Carlos Cardoso 7 anos atrás
Os Nove Bilhões de Nomes de Deus é um dos (ótimos) contos de Arthur Clarke. Nele dois engenheiros visitam um mosteiro no Himalaia, os monges querem comprar um computador para ajudar no trabalho da Ordem: eles acreditam que Deus tem 9 bilhões de nomes, e é função dos monges compilar cada um deles em pesados livros com capas de couro. Por gerações, os religiosos pacientemente calculavam as permutações, seguindo regras antigas e complicadas. O computador agilizaria imensamente o trabalho.
O computador é vendido, instalado e as listagens começam a sair das impressoras. Um dos engenheiros pergunta o que acontecerá quando o trabalho terminar. O líder dos monges explica que o Universo terá cumprido sua função e acabará.

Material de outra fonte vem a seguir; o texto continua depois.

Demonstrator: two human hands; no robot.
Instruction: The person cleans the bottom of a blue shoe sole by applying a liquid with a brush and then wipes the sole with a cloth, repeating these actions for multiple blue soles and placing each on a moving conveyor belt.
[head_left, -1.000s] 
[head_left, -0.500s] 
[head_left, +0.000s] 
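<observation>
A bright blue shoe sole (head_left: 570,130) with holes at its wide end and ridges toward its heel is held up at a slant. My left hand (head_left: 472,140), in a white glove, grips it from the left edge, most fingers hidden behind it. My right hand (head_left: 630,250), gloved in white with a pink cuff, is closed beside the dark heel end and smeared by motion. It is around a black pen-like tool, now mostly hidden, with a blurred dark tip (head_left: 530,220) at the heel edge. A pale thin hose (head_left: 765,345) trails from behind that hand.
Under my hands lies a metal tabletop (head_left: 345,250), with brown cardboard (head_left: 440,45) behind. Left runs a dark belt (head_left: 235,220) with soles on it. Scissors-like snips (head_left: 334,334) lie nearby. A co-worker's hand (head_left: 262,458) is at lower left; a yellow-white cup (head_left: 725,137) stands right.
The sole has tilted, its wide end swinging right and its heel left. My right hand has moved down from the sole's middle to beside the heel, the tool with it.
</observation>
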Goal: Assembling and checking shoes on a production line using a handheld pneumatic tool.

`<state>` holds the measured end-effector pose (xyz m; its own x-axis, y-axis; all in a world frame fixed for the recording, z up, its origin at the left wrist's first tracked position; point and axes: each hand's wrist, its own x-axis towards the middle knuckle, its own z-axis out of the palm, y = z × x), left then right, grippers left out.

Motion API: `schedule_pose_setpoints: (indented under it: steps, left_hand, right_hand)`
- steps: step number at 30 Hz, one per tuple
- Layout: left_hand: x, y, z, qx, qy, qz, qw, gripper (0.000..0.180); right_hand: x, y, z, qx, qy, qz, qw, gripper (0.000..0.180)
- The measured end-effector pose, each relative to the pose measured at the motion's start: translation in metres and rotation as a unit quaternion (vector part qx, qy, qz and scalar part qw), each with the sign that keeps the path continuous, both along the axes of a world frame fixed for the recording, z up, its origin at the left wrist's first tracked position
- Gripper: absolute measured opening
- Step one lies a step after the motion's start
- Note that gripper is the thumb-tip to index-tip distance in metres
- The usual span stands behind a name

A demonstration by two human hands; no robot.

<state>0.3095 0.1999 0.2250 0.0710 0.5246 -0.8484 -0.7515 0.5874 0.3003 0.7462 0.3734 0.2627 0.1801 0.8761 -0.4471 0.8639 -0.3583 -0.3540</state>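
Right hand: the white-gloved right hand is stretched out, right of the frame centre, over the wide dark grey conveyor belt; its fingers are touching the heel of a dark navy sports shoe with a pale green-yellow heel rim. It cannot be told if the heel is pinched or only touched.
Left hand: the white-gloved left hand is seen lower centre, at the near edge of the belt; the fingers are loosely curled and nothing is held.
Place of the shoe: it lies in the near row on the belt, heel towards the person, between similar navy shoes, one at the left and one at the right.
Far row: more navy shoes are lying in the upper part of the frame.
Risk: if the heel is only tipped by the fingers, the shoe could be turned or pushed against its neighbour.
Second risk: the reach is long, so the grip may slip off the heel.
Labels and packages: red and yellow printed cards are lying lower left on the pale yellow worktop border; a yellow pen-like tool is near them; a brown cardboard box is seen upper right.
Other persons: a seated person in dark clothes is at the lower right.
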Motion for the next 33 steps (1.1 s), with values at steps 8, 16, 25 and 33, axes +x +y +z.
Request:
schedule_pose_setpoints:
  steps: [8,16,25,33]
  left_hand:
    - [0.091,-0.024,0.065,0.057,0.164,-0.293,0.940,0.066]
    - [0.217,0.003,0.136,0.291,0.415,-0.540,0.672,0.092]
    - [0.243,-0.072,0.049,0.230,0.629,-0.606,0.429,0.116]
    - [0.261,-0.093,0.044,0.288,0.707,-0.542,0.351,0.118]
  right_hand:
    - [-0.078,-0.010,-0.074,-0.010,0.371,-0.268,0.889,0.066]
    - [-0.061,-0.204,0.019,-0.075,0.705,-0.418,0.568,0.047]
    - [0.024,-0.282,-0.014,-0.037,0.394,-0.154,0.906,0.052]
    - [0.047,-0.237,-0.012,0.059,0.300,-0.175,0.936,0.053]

Os engenheiros começam a ficar preocupados, quando o último nome sair da impressora e nada acontecer os monges podem ficar irritados, culpar o computador e talvez até colocar a vida deles em perigo. Decidem fugir pela trilha de mulas que levava ao mosteiro, ao mesmo tempo em que o trabalho está quase no fim.
Quase chegando na pista de pouso, com o avião de fuga os esperando, um dos engenheiros olha pra cima e percebe que as estrelas estão, uma a uma, se apagando.
Foi exatamente isso que astrônomos testemunharam, na Constelação de Cisne.
Eles estavam acompanhando a galáxia NGC 6946, a uns 20 milhões de anos-luz da Terra. Mais precisamente a estrela N6946-BH1, que estava prestes a se tornar uma supernova, e prestes no sentido “Scotty se você não consertar os motores de dobra AGORA nós estamos mortos!”.
Com massa de 25 vezes a do Sol, era uma ótima candidata a supernova, e em 2009 seu brilho começou a crescer, chegou a vários milhões de vezes o do Sol, quando normalmente é só umas cem mil vezes mais brilhante.
A estrela é das grandes. Para dar uma idéia, esta é Betelgeuse (não vale 3 vezes), que tem METADE da massa de N6946-BH1. Está vendo o pontinho branco? É o Sol, na superfície dela.
Só que em vez de explodir em um apocalipse de energia, a estrela começou a definhar, o brilho foi diminuindo, diminuindo e por volta de 2015 ela simplesmente se apagou.
Poucas coisas fora da ficção científica são capazes disso.
Não é inédito uma supernova dar chabu: às vezes elas não têm a massa mínima pra desencadear a reação, depois que camadas da atmosfera são eliminadas ela não consegue sustentar o processo e se encolhe. Acontece com todo mundo, fale com seu médico, eu falaria.
Só que normalmente sobre uma estrela normal, dizendo que está cansada e estressada por causa do trabalho. Desta vez não havia estrela visível. Telescópios espaciais como o Hubble e o Spitzer foram apontados e começaram a procurar por assinaturas em infravermelho, talvez uma nuvem de poeira resultante da explosão fracassada estivesse ocultando a estrela.
Nada.
Como nem Galactus sumiria com uma estrela, e os cientistas não acreditaram quando Lula disse que foi a Marisa, só sobrou uma explicação: a N6946-BH1 se tornou um buraco negro.
Quando o núcleo esfriou e não conseguiu conter mais a gravidade da estrela, a matéria se condensou, reativando a fusão nuclear, provocando a primeira explosão, mas aparentemente a reação não conseguiu se manter, e o resto da estrela colapsou sem dó nem piedade, formando o buraco negro, em vez da supernova.
Isso explicaria um fenômeno que intriga cientistas faz tempo: temos muito mais estrelas super-gigantes do que supernovas, os números não batiam. Agora aparentemente está explicada a discrepância: uns 30% das super-gigantes ao invés de explodir, viram direto buracos negros.
A pesquisa foi publicada no artigo “The search for failed supernovae with the Large Binocular Telescope: confirmation of a disappearing star” e claro que temos o link, aqui é o MeioBit, a gente mata a cobra e mostra o fucking paper.